Recorded data
===============
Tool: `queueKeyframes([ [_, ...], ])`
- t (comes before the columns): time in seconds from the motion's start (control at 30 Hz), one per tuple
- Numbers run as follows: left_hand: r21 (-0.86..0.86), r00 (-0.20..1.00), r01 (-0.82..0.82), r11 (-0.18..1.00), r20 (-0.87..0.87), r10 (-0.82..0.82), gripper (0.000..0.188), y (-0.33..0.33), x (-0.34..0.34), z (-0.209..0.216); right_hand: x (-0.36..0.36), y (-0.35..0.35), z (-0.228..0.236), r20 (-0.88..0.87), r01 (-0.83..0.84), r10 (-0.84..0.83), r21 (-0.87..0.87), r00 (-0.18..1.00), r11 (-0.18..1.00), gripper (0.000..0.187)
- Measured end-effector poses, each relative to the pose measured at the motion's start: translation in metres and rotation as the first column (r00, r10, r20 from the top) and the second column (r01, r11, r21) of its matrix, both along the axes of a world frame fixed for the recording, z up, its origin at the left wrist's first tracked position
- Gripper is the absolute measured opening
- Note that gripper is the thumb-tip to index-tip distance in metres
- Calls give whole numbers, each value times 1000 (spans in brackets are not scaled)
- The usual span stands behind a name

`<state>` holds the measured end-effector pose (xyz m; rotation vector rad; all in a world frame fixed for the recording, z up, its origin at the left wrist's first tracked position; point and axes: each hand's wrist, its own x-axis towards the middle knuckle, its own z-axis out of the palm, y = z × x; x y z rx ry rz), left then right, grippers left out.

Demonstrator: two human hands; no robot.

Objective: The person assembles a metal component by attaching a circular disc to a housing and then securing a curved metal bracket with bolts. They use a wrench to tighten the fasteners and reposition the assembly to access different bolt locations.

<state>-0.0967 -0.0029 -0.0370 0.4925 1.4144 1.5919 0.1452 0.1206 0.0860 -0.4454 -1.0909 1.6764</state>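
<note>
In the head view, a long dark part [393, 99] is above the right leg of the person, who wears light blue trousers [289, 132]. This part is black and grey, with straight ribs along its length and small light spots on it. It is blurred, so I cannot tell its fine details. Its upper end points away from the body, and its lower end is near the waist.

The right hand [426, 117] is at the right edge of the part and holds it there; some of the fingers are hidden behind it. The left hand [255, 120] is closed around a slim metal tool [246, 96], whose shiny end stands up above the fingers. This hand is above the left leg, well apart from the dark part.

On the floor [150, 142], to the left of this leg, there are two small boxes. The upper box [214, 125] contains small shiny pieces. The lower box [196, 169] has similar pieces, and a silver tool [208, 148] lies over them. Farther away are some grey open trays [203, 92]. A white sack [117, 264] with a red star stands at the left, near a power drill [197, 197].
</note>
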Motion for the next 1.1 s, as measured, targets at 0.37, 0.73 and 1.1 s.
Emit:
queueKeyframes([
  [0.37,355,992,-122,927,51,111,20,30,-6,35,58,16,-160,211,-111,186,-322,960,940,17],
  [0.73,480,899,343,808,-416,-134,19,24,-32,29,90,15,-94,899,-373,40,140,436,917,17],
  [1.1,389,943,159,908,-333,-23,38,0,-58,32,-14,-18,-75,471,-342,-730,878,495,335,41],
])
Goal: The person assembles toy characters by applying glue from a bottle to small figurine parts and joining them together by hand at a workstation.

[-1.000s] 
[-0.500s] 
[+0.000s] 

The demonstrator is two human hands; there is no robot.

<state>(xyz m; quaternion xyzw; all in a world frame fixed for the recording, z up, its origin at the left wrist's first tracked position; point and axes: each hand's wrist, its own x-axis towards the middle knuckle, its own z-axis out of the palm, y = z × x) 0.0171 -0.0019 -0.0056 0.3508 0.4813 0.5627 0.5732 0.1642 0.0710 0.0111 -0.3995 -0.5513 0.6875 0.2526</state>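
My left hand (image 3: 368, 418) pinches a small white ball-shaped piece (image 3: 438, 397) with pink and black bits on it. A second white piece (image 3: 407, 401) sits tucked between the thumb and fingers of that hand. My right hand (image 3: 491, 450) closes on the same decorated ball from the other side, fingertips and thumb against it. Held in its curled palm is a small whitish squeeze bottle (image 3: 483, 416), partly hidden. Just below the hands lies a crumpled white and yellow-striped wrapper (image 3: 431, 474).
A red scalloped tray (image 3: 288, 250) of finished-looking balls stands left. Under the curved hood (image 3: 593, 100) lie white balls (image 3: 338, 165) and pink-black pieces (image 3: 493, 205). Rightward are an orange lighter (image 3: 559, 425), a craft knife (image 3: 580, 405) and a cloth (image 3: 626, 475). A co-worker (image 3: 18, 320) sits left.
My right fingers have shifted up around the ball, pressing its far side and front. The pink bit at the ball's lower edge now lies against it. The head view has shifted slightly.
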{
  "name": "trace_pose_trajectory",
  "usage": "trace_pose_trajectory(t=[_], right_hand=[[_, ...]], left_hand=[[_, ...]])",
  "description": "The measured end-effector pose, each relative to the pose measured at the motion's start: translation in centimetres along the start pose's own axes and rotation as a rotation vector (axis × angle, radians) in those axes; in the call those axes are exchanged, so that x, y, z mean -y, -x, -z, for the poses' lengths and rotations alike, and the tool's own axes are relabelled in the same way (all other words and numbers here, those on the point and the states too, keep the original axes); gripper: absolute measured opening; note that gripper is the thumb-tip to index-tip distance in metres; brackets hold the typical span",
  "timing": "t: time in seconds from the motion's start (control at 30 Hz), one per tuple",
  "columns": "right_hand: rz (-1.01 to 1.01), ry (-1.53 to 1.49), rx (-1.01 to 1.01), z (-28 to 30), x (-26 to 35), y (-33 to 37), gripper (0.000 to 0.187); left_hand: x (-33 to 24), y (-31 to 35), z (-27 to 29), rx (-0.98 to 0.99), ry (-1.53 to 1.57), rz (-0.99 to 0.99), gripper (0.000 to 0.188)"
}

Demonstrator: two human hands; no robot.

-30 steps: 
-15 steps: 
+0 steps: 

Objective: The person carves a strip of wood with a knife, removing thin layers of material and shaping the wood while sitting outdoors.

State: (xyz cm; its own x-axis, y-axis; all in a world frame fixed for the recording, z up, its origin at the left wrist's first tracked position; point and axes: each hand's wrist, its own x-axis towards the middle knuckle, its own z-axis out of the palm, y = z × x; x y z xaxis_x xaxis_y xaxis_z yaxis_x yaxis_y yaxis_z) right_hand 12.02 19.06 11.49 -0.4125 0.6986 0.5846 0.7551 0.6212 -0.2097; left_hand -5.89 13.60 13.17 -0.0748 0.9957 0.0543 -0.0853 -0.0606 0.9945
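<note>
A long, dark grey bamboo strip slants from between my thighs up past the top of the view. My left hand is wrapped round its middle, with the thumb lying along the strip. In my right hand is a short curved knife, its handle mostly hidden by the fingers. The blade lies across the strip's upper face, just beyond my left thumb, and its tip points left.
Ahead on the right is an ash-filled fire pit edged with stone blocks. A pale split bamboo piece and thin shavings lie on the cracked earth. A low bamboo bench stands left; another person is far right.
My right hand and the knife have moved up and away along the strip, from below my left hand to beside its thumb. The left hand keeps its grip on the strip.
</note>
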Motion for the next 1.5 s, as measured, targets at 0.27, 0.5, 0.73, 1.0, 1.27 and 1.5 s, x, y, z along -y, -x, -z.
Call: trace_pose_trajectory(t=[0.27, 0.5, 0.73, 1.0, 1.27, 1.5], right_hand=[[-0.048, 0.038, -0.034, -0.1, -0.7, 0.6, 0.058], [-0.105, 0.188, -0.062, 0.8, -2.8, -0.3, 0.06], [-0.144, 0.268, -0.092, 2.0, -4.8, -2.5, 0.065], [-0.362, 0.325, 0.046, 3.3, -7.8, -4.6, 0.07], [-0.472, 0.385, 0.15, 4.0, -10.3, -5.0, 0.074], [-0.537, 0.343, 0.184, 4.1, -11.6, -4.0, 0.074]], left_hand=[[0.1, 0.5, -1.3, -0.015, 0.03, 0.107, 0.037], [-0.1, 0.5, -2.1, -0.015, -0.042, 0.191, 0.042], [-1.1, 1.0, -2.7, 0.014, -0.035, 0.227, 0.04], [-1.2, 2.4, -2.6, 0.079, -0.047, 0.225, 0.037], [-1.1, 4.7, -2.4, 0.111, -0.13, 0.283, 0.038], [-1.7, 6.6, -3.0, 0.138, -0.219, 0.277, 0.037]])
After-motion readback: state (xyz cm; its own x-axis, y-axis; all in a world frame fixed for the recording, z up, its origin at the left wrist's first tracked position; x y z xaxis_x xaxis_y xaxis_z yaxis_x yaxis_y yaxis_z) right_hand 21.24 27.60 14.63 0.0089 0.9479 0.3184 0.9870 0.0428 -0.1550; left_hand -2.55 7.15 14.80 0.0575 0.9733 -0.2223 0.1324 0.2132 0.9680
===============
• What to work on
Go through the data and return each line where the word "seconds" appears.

• Completed exercise
- t (comes before the columns): time in seconds from the motion's start (control at 30 Hz), one per tuple
  "timing": "t: time in seconds from the motion's start (control at 30 Hz), one per tuple",

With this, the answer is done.